2Y no reflexionan que llevo cuenta de todas sus maldades, ya los han copado sus acciones, las tengo delante de mí.
3Lisonjean al rey con su maldad, y con sus embustes a los príncipes;
4todos arden de ira, son como horno encendido que deja de atizar el panadero desde que amasa hasta que fermenta la masa.
5En la fiesta del rey, con la calentura del vino, los príncipes dan la mano a los agitadores.
6Sí, su corazón es como un horno, su mente está tramando; de noche se aletarga su ira, de mañana arde como una hoguera.
7Todos abrasan como un horno y devoran a sus gobernantes. Todos sus reyes van cayendo sin que ni uno me invoque.
8Efraín se mezcla con los pueblos, Efraín es hogaza sin volver.
9Extranjeros le han comido su vigor, y él sin enterarse; ya tiene los cabellos entrecanos, y él sin enterarse.
10Su arrogancia acusa a Israel, pero ellos no vuelven al Señor, su Dios, a pesar de todo no lo buscan.
11Efraín es ingenua paloma atolondrada: piden ayuda a Egipto, acuden a Asiria;
12en cuanto acudan echaré sobre ellos mi red y los abatiré como a pájaros, los atraparé en cuanto escuche la bandada.

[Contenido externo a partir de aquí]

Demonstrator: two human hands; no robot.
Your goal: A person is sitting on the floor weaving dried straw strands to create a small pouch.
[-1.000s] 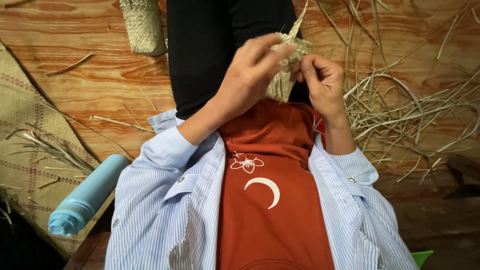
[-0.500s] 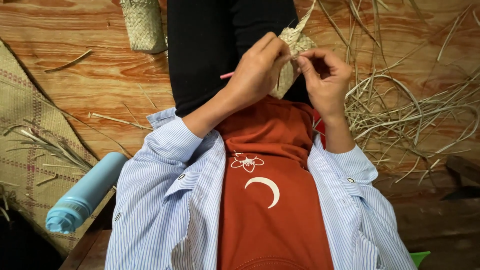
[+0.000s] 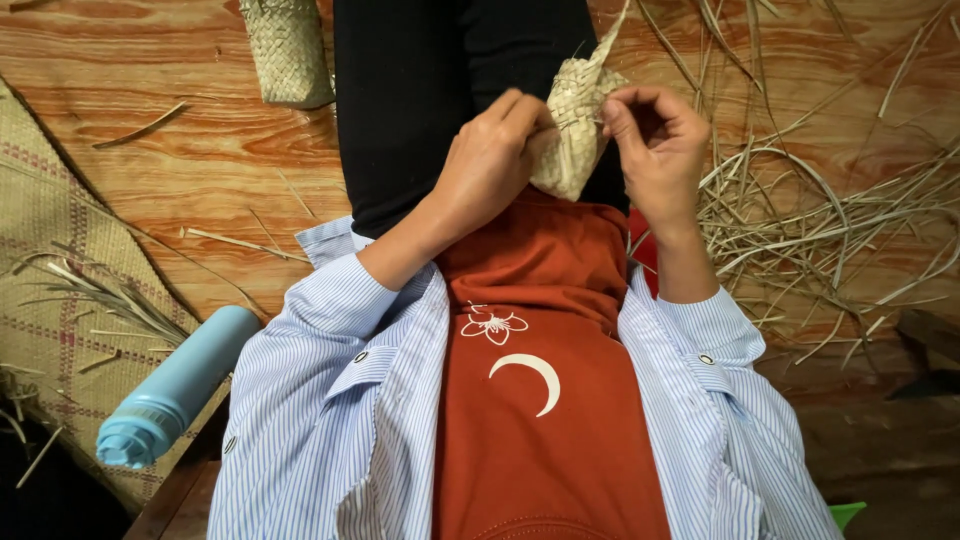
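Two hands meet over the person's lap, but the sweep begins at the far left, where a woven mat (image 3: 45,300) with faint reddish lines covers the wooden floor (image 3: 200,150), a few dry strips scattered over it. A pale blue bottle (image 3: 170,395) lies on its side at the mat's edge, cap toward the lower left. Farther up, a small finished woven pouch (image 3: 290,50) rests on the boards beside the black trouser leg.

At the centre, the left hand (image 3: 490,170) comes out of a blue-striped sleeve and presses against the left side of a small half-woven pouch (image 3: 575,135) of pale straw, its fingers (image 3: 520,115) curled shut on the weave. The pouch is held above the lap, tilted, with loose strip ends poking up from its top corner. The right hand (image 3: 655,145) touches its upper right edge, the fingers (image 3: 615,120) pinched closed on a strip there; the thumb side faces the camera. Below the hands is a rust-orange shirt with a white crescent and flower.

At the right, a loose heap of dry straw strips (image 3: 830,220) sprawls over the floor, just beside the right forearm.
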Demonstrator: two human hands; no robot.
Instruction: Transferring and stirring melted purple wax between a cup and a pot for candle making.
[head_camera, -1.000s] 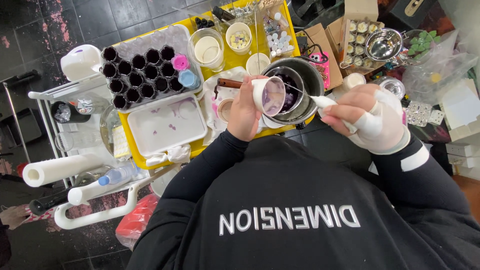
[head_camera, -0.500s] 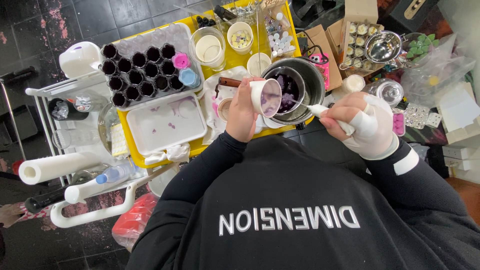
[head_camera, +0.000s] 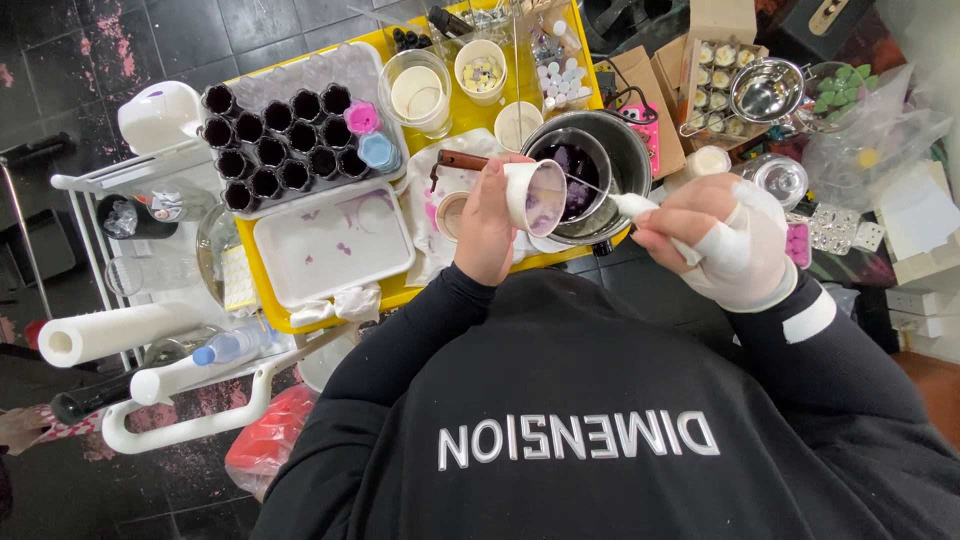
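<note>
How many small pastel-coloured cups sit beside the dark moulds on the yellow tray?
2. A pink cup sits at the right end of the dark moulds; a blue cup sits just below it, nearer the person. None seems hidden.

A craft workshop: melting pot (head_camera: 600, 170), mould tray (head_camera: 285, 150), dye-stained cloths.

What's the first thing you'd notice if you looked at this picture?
Probably the small white cup, stained purple inside, that the left hand tips over a metal pot of dark purple liquid in the middle. The bandaged right hand pokes a thin white-handled tool toward the cup. To the left, a bright yellow tray carries rows of dark little moulds.
</note>
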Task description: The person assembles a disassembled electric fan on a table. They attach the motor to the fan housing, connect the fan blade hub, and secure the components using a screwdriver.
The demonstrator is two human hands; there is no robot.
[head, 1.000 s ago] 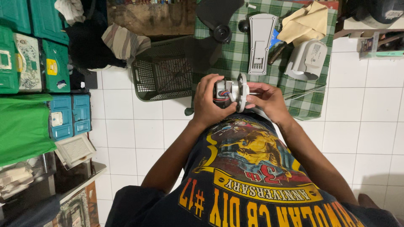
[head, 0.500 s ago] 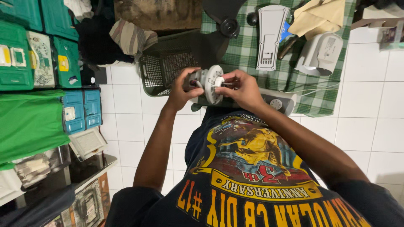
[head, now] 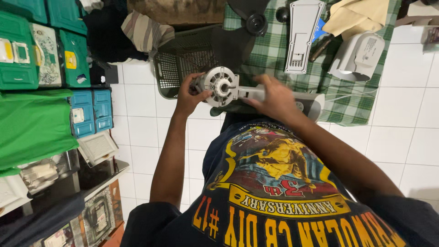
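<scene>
Left hand: curled closed around the rear of a round grey metal fan motor, thumb at its lower edge, fingers wrapped behind; front face with spoked openings and central hub turned towards the camera. Motor held in the air above the white tiled floor, just in front of a dark plastic mesh basket.

Right hand: blurred, fingers loosely bent and partly open, laid against a pale grey plastic neck piece extending rightwards from the motor; grip closed or merely resting could not be told. Beyond the hand, a grey plastic base with a round dial, lying at the edge of a green-and-white checked cloth.

On the cloth: dark fan blade; long flat light grey plastic panel; rounded white plastic housing; folded tan rag.

At left: stacked green and teal plastic cases and a bright green cloth. At bottom: dark printed shirt of the wearer.
</scene>
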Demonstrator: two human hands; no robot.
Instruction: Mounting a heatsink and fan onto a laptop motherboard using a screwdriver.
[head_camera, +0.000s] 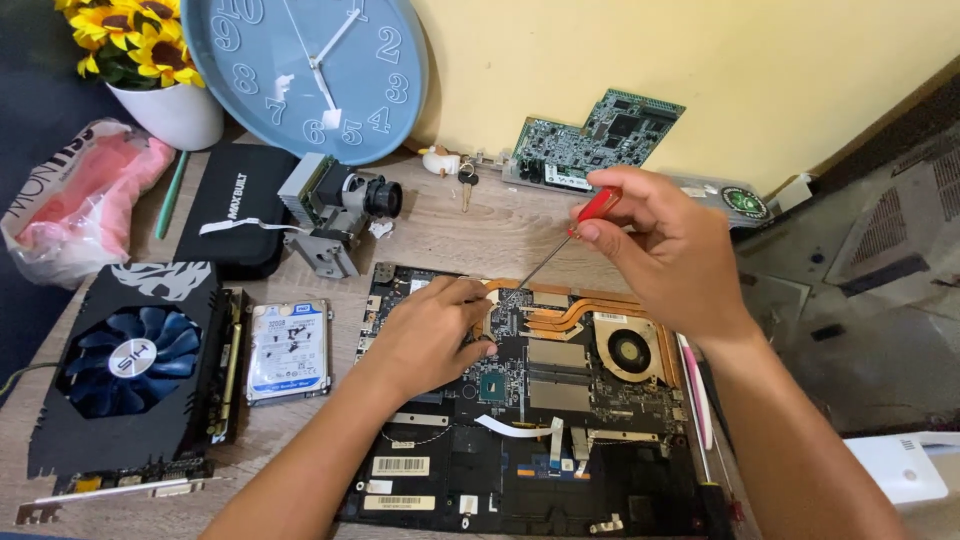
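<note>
At the far left edge a pink plastic bag (75, 195) lies partly cut off, and a graphics card (135, 365) with a blue fan runs out of the lower left. Right of it lies a hard drive (289, 351) on the desk (440, 225). The left hand (430, 335) rests palm down on the opened laptop (520, 400), fingers curled and holding nothing, hiding the board beneath. The laptop's lower edge is cut off by the frame. The screwdriver (560, 250) slants from its red handle at upper right down to lower left; its tip meets the board near the copper heat pipes (570, 310), just beside the left fingers. The right hand (660, 245) pinches the handle, its grip closed and covering most of it.
</note>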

13¡Ay de ellos!, que se me escaparon; ¡desgraciados!, por rebelarse contra mí. Yo los redimiría, pero ellos me calumnian,
14y no me gritan de corazón, sino que vociferan en sus lechos, son devotos de Ceres y Baco y se apartan de mí.
15Yo adiestré, robustecí sus brazos, y ellos cavilaban contra mí.
16Se volvían a su dios, eran como arco falso. Caerán a espada sus príncipes por la virulencia de sus lenguas, por sus burlas contra Egipto.